The problem is that it's hard to win without everybody winning on some level. We can put punitive tariffs on imports and give tax breaks to those that play by the new rules, but eventually, others will do this; for every 1,000 jobs that are "saved" here, we'll lose as many to another country that's trying to save its jobs. And all the while, governments around the world go broke by lowering taxes and increasing spending, while incentivizing companies to stay put pushing interest rates and borrowing costs up as borrowing increases to finance the gap in revenues and spending.

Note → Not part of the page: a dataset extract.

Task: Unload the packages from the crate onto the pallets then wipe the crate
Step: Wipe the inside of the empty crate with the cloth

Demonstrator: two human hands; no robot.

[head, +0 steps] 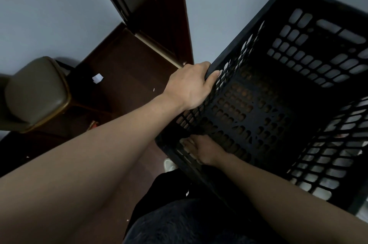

So why do investors seem to like the current situation? It is unlikely that if Bernie Sanders won the election and proposed similar anti-free trade initiatives to solve income inequality and boost the pay of the working person, Wall Street would cheer. It is possible that companies will benefit at the expense of governments (stop clapping) as tax incentives and bribes to fight the natural forces of globalization lead to higher after-tax profits, while consumers spend more as after-tax wealth increases. This scenario assumes tariff trade wars don't start, we don't get buried in debt with increasing rates needed to entice our new enemies abroad to buy, and economic growth increases enough to cover these shortfalls.

This all could just be the trigger event for investors to pile back into U.S. investments after years of investing abroad instead of in underperforming U.S. markets. The latest fund flow data shows investors leaving foreign markets and going into U.S. stocks post-election. This could be short lived and lead to foreign funds outperforming again soon. Late 2014 was a period of down foreign markets and up U.S. markets, and investors started to favor U.S. markets heavily for a few months. Foreign markets then spent the next few months outperforming U.S. markets. Or this trend could signal the end of the popularity of foreign investing, much like what happened in the late 1990s, eventually setting us up for years of foreign stock outperformance like the first part of the 2000s as the U.S. sinks.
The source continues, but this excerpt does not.